Using `pytest-vcr` in integration tests has several benefits. Firstly,
it removes the need to mock external services, as VCR records and
replays HTTP interactions on the fly. Secondly, it simplifies the
integration test setup by eliminating the need to set up and tear down
external services in some cases. Finally, it allows for more reliable
and deterministic integration tests by ensuring that HTTP interactions
are always replayed with the same response.
Overall, `pytest-vcr` is a valuable tool for simplifying integration
test setup and improving their reliability

This commit adds the `pytest-vcr` package as a dependency for
integration tests in the `pyproject.toml` file. It also introduces two
new fixtures in `tests/integration_tests/conftest.py` files for managing
cassette directories and VCR configurations.

In addition, the
`tests/integration_tests/vectorstores/test_elasticsearch.py` file has
been updated to use the `@pytest.mark.vcr` decorator for recording and
replaying HTTP interactions.

Finally, this commit removes the `documents` fixture from the
`test_elasticsearch.py` file and replaces it with a new fixture defined
in `tests/integration_tests/vectorstores/conftest.py` that yields a list
of documents to use in any other tests.

This also includes my second attempt to fix issue :
#2386

Maybe related #2484
@sergerdn
Copy link
Contributor

sergerdn commented Apr 8, 2023

Please update the library and test it again. If the error is not fixed, I will write a test and fix it.

@firezym
Copy link
Author

firezym commented Apr 10, 2023

Please update the library and test it again. If the error is not fixed, I will write a test and fix it.
@sergerdn

Thanks a lot. The previous problem is partially solved in ver 0.0.135. But the overwrite behavior is different than Pinecone.

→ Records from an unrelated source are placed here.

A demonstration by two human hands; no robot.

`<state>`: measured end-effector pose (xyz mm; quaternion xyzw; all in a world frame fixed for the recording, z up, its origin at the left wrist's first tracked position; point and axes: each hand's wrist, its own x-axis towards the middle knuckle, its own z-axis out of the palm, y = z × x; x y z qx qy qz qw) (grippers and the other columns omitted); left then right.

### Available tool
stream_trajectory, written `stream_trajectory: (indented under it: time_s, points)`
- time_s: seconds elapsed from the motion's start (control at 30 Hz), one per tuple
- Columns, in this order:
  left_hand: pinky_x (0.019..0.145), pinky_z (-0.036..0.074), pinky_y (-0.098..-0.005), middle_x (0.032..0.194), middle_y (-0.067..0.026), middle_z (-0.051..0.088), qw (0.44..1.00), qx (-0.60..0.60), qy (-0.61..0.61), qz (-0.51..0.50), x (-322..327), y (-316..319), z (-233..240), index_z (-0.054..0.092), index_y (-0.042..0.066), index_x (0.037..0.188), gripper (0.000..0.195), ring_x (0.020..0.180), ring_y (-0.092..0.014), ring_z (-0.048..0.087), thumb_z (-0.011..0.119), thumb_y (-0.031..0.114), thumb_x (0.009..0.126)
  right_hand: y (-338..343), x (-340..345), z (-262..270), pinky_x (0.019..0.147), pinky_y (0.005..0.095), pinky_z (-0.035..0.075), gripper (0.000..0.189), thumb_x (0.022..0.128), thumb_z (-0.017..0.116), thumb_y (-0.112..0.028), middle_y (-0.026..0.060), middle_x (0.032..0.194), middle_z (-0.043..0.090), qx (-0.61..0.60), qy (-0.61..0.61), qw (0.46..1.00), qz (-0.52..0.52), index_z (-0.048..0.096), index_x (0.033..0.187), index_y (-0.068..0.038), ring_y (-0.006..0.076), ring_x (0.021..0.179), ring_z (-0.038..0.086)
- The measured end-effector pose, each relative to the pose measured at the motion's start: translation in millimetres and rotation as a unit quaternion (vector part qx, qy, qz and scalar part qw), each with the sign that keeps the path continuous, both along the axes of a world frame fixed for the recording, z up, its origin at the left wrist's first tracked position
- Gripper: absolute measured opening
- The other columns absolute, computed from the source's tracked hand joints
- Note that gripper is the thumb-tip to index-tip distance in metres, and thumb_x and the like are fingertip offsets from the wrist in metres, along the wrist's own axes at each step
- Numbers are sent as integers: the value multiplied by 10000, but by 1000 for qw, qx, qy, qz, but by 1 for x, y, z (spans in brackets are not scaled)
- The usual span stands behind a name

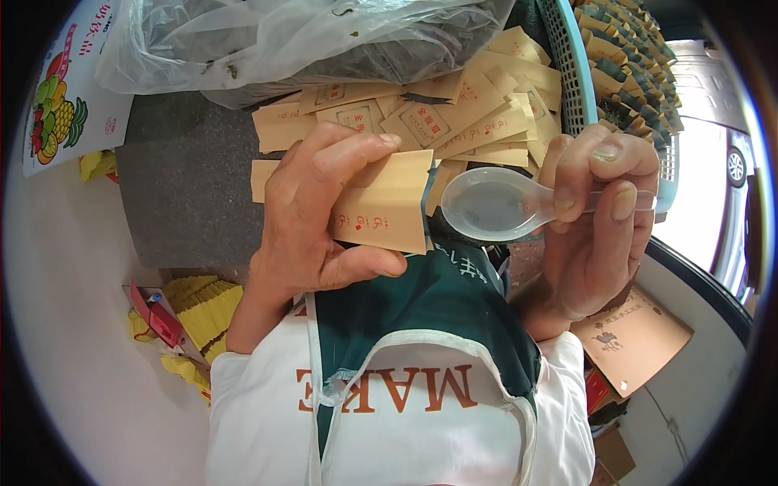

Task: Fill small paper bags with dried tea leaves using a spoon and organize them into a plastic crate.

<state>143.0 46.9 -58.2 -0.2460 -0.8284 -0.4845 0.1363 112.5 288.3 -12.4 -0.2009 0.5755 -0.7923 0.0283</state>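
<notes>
My left hand (310,200) grips a small kraft paper packet (383,197) with red print, its thumb and fingers along the two sides. The packet's dark-lined mouth faces right and looks slightly parted. A clear plastic spoon (486,203) is pinched by the handle in my right hand (598,225). Its bowl appears bare and sits just right of the packet's mouth, apart from it as far as I can see. Behind both hands, a loose pile of similar flat packets (425,121) lies on the dark grey tabletop (182,188).
A large translucent plastic bag (292,48) with dark contents stands at the back. At the right, a light-blue plastic basket (571,67) adjoins many packets standing in rows (632,67). Yellow paper bundles (203,310) lie low at the left; a tan box (632,340) is at lower right.
</notes>
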Motion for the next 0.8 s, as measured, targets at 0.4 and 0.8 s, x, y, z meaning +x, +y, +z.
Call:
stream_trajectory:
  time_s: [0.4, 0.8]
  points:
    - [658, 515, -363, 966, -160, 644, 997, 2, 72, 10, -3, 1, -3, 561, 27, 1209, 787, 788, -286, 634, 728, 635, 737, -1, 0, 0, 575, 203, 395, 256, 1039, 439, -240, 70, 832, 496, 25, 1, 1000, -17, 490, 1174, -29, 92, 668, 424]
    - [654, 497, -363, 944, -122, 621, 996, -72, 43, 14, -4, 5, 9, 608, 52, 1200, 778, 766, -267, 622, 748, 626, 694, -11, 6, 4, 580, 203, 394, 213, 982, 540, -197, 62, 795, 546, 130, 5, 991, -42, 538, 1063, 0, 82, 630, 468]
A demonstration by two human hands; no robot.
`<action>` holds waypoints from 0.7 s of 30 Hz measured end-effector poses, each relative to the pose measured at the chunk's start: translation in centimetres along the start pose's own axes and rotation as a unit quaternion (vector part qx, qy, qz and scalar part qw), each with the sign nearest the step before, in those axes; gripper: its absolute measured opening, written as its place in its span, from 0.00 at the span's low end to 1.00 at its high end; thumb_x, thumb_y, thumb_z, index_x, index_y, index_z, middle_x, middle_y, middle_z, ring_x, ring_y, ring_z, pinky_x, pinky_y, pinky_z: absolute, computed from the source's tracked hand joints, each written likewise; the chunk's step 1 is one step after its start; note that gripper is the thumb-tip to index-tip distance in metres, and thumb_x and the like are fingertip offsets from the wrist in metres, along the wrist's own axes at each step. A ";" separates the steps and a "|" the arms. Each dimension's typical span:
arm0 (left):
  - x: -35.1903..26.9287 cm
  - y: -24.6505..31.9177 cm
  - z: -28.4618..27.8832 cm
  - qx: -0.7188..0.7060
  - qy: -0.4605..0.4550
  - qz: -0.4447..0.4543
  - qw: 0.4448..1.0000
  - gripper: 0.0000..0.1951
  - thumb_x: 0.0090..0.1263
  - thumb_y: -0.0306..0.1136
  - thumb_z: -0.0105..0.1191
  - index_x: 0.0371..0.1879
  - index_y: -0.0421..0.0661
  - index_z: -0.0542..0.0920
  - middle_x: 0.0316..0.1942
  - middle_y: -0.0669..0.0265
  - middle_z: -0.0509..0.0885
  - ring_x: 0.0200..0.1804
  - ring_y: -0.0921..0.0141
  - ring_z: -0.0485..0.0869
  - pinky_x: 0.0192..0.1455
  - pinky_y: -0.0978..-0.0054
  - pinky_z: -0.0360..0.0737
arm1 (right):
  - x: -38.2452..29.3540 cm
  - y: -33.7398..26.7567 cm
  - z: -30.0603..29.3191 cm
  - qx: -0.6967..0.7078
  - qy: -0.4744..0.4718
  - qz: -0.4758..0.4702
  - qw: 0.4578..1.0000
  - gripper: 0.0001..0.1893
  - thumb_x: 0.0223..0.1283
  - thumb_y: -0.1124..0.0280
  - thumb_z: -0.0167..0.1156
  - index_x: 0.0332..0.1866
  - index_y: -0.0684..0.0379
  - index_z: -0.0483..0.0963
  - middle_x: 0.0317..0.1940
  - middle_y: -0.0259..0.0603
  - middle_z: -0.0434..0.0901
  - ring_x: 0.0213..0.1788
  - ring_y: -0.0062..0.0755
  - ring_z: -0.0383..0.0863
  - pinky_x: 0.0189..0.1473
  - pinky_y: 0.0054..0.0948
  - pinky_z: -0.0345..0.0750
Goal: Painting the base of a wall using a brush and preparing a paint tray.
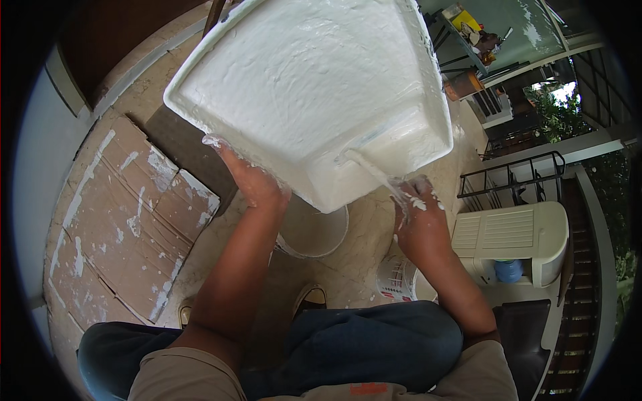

If I pass the same id into the elasticsearch, the document of the same id will not refresh, instead, new documents will be created.
docsearch = ElasticVectorSearch.from_texts(texts=texts[0:10], ids=ids[0:10], embedding=embedding, elasticsearch_url=f"http://elastic:{ELASTIC_PASSWORD}@localhost:9200", index_name="test")

The document number can be checked with es.count(index="test"). And also search results will double.

@sergerdn
Copy link
Contributor

sergerdn commented Apr 10, 2023

@firezym

Thank you for your detailed feedback.

Where you read about ElasticVectorSearch.from_texts, are you able to insert text IDs as a parameter? The source code indicates that the code doesn't take the 'ids' parameter into consideration.

https://github.com/hwchase17/langchain/blob/e63f9a846be7a85de7d3e3a1b277a4521b42808d/langchain/vectorstores/elastic_vector_search.py#L172

@firezym
Copy link
Author

firezym commented Apr 10, 2023

@sergerdn

Yes, I can take in the param under current ver under this code with no running problem:
docsearch = ElasticVectorSearch.from_texts(texts, embedding=embedding, ids=ids, elasticsearch_url=f"http://elastic:{ELASTIC_PASSWORD}@localhost:9200", index_name="test")
I upgrade langchain to ver 0.0.135 using pip before test the code.

But I don't know if Elasticsearch actually used this param. I hope it can use the user defined id if param ids are provided

@sergerdn
Copy link
Contributor

sergerdn commented Apr 10, 2023

@firezym

You may not see any errors because the function accepted any parameter due to the kwargs argument, but without any knowledge of what you are doing, you may encounter unexpected results.

For example, you may not notice any errors if you create something like it:

docsearch = ElasticVectorSearch.from_texts(make_me_a_coffee=True)

Let me ask again, did you read about that API in the documentation or somewhere else? I'm asking because at the moment, I'm not sure if we have a bug. For example, we might have such code in the documentation, or we might simply not have that functionality.

P.S.
When my latest pull request is merged, I will enhance the tests and be able to address some new bugs.
Currently, I'm approaching the elastic fixing process in small increments. This approach is beneficial because I can implement bug fixes with minimal changes, making it easier for the project owner to understand what I'm doing.
However, it can also be frustrating because I need to wait for the changes to be merged before moving forward. As a result, I'm working on elastic bug fixes and rejections at a slower pace.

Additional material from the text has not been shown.